Take the lines below between the one holding "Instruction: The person" and the one holding "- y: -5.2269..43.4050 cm", inclusive, and copy them exactly. Add nothing.

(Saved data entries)
*****
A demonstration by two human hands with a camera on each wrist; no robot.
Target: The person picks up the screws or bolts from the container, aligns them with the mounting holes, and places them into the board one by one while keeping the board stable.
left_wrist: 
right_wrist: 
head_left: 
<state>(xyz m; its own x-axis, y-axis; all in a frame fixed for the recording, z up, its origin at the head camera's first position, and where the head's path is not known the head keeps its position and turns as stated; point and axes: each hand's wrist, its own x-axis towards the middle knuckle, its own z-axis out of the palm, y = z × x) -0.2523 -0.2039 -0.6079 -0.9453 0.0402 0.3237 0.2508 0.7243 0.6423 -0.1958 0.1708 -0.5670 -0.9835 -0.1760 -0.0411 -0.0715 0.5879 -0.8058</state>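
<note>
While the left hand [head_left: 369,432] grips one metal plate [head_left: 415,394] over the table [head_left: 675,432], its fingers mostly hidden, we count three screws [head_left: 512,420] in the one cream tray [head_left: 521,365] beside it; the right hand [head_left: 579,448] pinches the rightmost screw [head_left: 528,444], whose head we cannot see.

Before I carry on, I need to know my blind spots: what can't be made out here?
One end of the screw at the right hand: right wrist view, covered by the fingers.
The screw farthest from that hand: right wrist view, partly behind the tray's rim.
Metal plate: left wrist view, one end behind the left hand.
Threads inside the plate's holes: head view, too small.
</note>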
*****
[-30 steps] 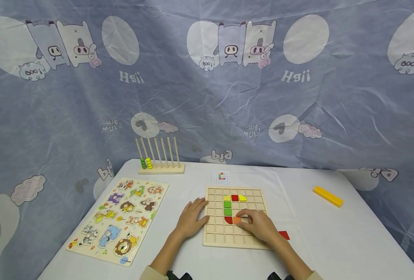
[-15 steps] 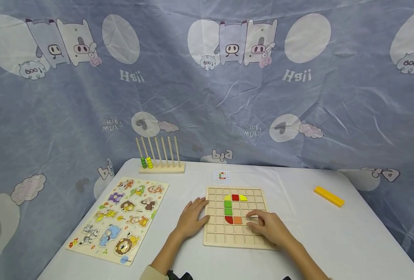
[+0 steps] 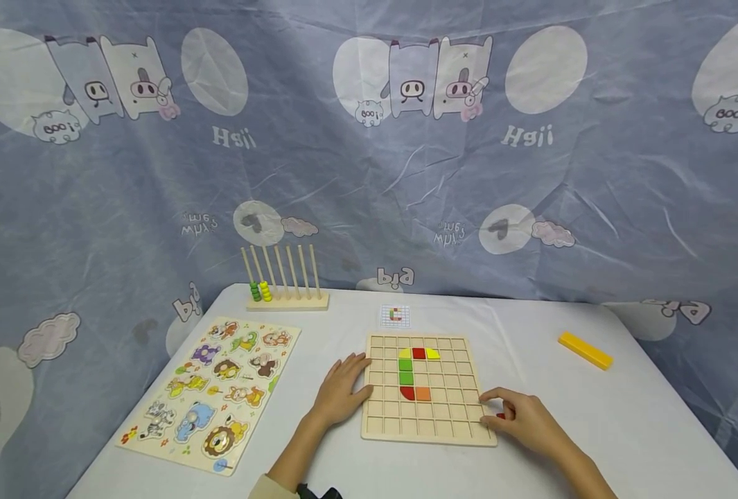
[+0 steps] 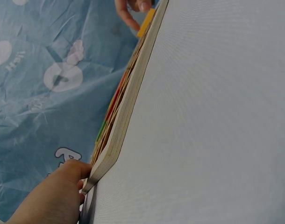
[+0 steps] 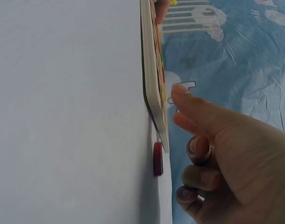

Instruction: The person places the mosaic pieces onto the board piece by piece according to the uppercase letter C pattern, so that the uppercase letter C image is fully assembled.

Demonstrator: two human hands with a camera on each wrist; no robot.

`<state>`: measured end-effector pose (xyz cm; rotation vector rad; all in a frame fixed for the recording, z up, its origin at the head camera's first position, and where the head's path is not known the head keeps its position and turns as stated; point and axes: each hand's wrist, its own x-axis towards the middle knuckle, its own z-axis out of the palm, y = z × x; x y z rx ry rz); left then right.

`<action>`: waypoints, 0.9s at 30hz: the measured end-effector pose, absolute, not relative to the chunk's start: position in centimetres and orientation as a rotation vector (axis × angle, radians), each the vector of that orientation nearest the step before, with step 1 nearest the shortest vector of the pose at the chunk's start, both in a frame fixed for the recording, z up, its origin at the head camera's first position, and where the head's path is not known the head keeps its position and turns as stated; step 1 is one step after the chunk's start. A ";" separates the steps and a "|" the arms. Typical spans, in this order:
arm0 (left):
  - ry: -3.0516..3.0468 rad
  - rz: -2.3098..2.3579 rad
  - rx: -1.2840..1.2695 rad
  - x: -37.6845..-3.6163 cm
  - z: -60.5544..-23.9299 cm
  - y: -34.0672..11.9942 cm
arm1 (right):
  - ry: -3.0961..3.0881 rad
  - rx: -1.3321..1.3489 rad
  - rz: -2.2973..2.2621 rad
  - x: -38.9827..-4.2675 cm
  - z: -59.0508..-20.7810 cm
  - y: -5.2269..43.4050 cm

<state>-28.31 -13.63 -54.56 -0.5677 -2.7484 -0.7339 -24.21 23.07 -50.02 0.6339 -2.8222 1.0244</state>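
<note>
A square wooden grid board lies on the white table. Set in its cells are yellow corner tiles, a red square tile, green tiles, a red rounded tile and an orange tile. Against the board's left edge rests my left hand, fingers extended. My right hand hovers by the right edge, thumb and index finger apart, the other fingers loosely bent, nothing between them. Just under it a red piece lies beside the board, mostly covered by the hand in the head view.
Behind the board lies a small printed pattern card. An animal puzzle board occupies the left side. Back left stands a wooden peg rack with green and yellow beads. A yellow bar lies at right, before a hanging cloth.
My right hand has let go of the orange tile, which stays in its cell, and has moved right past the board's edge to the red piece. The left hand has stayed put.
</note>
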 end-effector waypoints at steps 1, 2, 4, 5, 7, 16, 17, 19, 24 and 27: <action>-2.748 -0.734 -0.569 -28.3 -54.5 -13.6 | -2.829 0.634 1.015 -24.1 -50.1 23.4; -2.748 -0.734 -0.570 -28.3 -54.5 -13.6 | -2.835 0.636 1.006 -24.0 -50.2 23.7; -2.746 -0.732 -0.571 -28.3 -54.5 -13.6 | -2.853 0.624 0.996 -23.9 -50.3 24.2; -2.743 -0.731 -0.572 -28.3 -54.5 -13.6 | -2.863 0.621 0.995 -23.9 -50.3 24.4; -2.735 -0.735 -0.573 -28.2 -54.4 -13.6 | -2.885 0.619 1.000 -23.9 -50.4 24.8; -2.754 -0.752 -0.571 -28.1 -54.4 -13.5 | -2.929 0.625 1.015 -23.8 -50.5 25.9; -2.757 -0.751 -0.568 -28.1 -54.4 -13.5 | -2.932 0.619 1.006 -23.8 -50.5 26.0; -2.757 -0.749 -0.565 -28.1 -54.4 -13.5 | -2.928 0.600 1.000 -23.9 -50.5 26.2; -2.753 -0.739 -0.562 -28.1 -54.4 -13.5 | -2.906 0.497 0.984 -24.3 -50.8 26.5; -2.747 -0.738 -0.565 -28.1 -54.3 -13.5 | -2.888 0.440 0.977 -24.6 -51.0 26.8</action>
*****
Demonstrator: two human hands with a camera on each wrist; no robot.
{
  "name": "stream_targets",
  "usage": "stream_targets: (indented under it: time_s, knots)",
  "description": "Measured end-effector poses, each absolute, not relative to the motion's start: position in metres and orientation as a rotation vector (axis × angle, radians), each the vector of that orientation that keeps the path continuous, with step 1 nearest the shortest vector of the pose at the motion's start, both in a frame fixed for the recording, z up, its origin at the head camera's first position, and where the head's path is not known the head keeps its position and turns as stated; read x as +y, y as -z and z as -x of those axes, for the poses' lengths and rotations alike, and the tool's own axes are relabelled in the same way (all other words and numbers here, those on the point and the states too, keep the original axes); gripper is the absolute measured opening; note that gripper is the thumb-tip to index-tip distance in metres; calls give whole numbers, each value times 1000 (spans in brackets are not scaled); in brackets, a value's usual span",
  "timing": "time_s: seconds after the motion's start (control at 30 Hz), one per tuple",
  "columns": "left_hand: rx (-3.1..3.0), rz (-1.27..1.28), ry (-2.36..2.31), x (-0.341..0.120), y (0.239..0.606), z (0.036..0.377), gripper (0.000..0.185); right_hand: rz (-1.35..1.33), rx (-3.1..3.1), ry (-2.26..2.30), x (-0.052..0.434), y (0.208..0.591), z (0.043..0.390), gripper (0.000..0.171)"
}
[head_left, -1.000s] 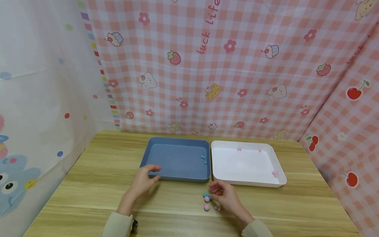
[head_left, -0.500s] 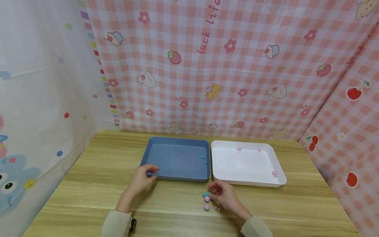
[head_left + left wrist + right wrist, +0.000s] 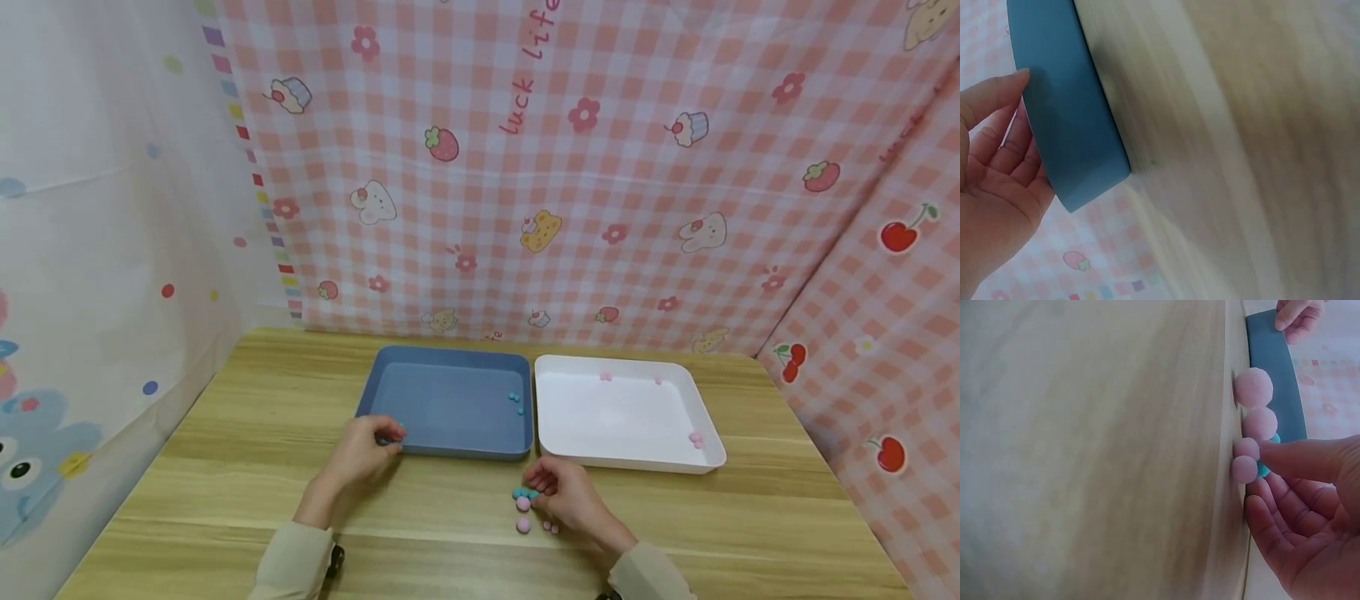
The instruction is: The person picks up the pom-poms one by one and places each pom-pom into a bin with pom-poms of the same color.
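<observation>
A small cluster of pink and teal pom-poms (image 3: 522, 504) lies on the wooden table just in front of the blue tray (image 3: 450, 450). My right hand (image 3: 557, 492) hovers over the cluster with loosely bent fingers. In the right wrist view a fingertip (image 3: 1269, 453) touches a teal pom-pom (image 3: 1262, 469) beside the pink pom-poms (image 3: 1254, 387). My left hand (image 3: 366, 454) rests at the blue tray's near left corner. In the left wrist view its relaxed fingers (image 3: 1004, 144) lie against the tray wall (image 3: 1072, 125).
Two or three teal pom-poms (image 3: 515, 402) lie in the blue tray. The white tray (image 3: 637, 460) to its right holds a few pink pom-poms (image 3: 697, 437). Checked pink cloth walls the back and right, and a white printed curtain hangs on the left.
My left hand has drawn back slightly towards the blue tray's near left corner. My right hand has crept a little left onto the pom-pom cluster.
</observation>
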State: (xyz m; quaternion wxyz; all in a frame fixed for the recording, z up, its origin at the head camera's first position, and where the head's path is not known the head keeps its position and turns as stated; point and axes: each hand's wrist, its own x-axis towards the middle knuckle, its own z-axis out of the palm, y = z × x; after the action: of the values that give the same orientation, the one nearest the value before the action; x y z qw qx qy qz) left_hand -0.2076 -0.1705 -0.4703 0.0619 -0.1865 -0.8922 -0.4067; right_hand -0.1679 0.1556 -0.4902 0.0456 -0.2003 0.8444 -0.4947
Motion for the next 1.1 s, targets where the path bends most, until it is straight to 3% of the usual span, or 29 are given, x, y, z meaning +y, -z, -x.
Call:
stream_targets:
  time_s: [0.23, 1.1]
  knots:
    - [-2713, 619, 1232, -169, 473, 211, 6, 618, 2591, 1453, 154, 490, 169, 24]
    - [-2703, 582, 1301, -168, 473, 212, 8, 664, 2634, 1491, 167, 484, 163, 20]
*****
### [Written solution]
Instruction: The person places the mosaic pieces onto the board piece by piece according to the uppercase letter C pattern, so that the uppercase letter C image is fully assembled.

Demonstrator: two human hands with a camera on each wrist; no robot.

`<state>`: measured end-effector pose (xyz cm; rotation vector rad; all in a frame fixed for the recording, z up, its origin at the head camera's first position, and where the head's path is not known the head keeps its position and turns as stated; point and axes: each hand's wrist, its own x-axis towards the middle knuckle, its own z-axis out of the palm, y = z × x; x y z rx ry rz); left then right.

`<action>`: waypoints, 0.9s at 30hz: the measured end-effector pose, absolute, not relative to the chunk's start: position in centimetres and orientation as a rotation vector (axis × angle, radians), each the vector of that orientation nearest the step before, with step 1 nearest the shortest vector of the pose at the chunk's start, both in a frame fixed for the recording, z up, its origin at the head camera's first position, and where the head's path is not known the head keeps its position and turns as stated; step 1 is one step after the chunk's start. A ";" separates the steps and a "|" the arms. Typical spans, in this order:
arm0 (left):
  - ry: -3.0516..3.0468 rad
  - rz: -2.3098..2.3579 rad
  - rx: -1.2840..1.2695 rad
  - x: -37.6845..-3.6163 cm
  - z: -60.5544..-23.9299 cm
  - y: -34.0672..11.9942 cm
arm1 (right):
  - ry: -3.0961..3.0881 rad
  - rx: -1.3321..1.3489 rad
  - rz: -2.2973..2.2621 rad
  - x: -38.9827..-4.2675 cm
  - z: -59.0508..-20.7810 cm
  - y: -5.2269..43.4050 cm

This exercise requires nothing more.